Users using SCSI will most definitely have the ability to disable
said feature (either via SCSI BIOS or via camcontrol).  But the majority
of users are not using SCSI disks, because the majority of users are not
going to spend hundreds of dollars on a controller followed by hundreds
of dollars for a small (~74GB) disk.

Regardless of all of this, end-users should, in no way shape or form,
be expected to go to great lengths to disable their disk's write cache.
They will not, I can assure you.  Thus, we must assume: write caching
on a disk will be enabled, period.  If a filesystem is engineered with
that fact ignored, then the filesystem is either 1) worthless, or 2)
serves a very niche purpose and should not be the default filesystem.

Do we agree?

> the data should always be consistent, and all fsck supposed to be
> doing is to free unreferenced blocks that were allocated.

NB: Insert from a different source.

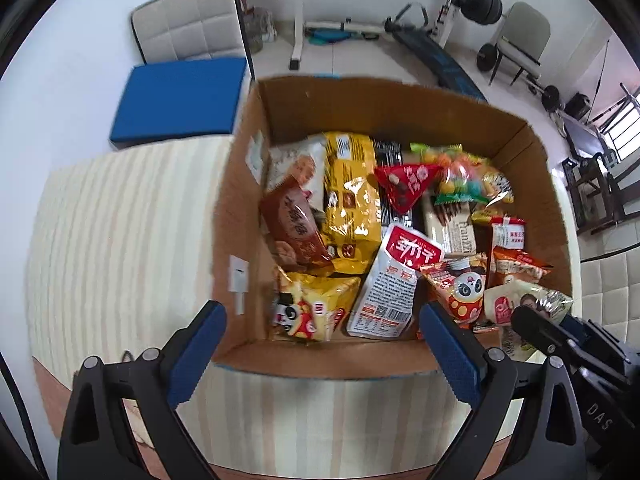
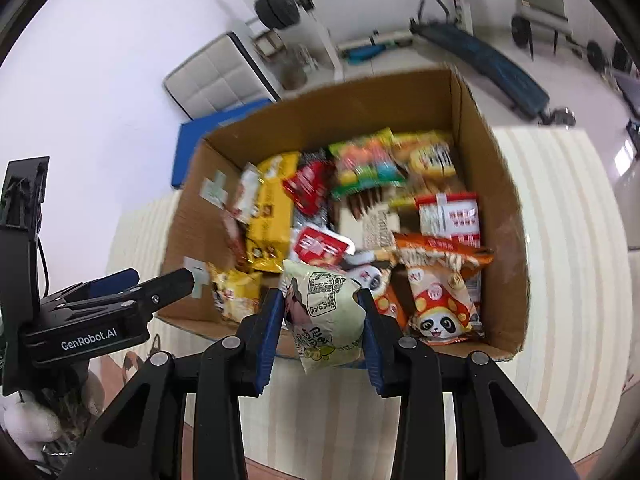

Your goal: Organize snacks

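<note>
Though over box: packet [image 2: 324,316] between pads

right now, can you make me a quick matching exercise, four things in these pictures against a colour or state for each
Things:
1. left gripper
2. right gripper
3. triangular packet
4. cushion

Colour or state:
A. blue, lying outside the cardboard box
B. shut on a pale green snack bag
C. red, lying on the other snacks in the box
D. jaws wide apart, nothing between them

Pairs: 1-D, 2-B, 3-C, 4-A
</note>
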Available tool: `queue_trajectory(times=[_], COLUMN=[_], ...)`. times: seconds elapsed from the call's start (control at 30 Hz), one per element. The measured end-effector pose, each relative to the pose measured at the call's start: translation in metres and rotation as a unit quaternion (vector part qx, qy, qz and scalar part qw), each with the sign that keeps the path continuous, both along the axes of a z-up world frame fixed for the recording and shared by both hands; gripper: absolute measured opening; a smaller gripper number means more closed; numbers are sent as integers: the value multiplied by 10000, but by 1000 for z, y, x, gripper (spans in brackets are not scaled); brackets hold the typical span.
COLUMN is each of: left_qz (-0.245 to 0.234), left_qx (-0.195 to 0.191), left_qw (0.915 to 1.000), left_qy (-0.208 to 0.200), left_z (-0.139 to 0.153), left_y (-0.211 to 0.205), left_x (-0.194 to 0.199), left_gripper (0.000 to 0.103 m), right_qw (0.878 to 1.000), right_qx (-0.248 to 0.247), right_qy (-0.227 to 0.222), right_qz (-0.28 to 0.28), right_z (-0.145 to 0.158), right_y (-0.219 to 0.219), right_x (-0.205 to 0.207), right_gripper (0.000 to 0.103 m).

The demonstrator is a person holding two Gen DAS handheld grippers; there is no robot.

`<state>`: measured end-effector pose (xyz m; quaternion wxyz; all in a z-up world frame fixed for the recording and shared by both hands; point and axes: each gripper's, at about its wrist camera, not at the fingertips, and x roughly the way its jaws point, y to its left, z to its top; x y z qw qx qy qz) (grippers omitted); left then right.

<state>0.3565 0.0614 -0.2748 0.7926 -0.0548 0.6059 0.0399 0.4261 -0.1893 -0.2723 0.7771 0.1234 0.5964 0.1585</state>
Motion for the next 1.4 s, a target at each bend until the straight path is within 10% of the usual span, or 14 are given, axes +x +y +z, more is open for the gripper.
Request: queue_trajectory(times=[0.43, 0.57, 0.8, 1.4], left_qz=[-92, -121, -97, -139], left_qx=[-85, -62, -60, 108], left_qw=[9992, 9993, 9997, 9986], left_qy=[389, 343, 208, -489], left_z=[-35, -30, -15, 64], left_y=[-13, -15, -14, -24], left_x=[7, 5, 2, -55], left_gripper=[99, 99, 99, 99], right_qw=[9979, 9958, 9937, 9908], right_qx=[-432, -691, -956, -1267], right_qy=[470, 599, 523, -223], right_qz=[-89, -104, -250, -416], right_z=[-42, -40, -23, 65], right_y=[-4, -2, -7, -22], right_x=[6, 8, 8, -34], right_gripper=[40, 55, 90, 92])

fsck does a heck of a lot more than that, and there's no guarantee
that's all fsck is going to do on a UFS2+SU filesystem.  I'm under the
impression it does a lot more than just looking for unref'd blocks.

> Wouldn't be possible for background fsck to do that while the
> filesystem is mounted, and if there's some unrepairable error, that
> somehow happen (while in theory it should be impossible) just
> periodically scream on the emergency log level?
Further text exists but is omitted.